QUINTO.- Todo lo anterior determina la INTEGRA del recurso planteado, sin que proceda hacer expresa imposición de las costas causadas , pues no se observa el concurso de las determinantes circunstancias, que señala el artículo 139 de la Ley reguladora de esta Jurisdicción.
Fallo
Que DEBEMOS DESESTIMAR el recurso contencioso-administrativo formulado por DOÑA ELENA GIL Y BAYO, en nombre y representación de D. Benito y DOÑA Victoria, contra dos resoluciones del T.E.A.R., de fecha 30 de mayo de 2003, desestimatorias de las reclamaciones 03/173/01 (y su acumulada 03/175/01) y 03/174/01 (y su acumulada 03/176/01), planteadas contra unas liquidaciones derivadas de un acta de disconformidad, instruida por el concepto de I.R.P.F. , ejercicio de 1994, por importe de 6.938'48 ?, y 4.614'96 ?, respectivamente; así como contra las sanciones derivadas por importe de 3.809'76 y 2.463'70?, también respectivamente; ACTOS ESTOS QUE CONFIRMAMOS. Todo ello sin hacer expresa imposición de las costas causadas.

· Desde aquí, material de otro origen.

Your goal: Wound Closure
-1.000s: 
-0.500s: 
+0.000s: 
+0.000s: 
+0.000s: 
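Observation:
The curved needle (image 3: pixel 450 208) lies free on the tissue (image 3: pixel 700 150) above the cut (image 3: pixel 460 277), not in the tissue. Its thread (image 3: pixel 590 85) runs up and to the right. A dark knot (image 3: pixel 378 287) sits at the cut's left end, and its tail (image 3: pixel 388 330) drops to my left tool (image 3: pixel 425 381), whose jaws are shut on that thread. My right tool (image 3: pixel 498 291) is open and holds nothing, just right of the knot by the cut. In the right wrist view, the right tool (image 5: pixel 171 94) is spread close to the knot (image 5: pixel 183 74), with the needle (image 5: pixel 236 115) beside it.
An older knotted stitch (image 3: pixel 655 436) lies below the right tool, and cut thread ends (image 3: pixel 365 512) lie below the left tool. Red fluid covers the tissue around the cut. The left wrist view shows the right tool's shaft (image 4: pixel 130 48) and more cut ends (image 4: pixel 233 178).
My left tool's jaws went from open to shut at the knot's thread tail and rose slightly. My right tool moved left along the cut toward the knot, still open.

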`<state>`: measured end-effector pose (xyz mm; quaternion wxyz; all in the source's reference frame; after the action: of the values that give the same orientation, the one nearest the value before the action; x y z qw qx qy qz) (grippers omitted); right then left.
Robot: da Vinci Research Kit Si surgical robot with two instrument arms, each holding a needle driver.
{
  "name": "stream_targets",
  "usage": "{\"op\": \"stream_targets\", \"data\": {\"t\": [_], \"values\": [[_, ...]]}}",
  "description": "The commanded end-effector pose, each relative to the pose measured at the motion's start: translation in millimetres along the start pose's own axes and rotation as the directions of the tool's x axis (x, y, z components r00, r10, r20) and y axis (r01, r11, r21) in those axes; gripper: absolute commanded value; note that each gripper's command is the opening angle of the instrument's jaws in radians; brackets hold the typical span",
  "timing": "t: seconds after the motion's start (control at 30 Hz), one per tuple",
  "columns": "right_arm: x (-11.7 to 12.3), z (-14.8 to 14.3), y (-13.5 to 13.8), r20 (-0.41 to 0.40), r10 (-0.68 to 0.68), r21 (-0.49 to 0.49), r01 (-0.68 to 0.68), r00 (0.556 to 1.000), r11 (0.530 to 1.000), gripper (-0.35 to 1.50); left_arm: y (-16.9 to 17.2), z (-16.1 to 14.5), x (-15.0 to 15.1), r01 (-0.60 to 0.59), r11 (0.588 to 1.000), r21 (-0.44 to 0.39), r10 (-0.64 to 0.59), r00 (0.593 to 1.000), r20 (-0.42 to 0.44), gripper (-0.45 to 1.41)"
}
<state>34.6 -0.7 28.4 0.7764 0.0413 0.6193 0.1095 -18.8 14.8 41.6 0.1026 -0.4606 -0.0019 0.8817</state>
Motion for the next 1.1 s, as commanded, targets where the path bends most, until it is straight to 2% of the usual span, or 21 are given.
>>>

A su tiempo y con certificación literal de la presente, devuélvase el expediente administrativo a su centro de referencia.
Así , por esta nuestra sentencia, lo pronunciamos, mandamos , y firmamos.
PUBLICACIÓN: Leída y publicada ha sido la anterior Sentencia por el Ilmo. magistrado ponente, que lo ha sido para la celebración del presente recurso, celebrando audiencia Publica esta sala, de lo que , como Secretaria de la misma, certifico. Valencia fecha ut supra.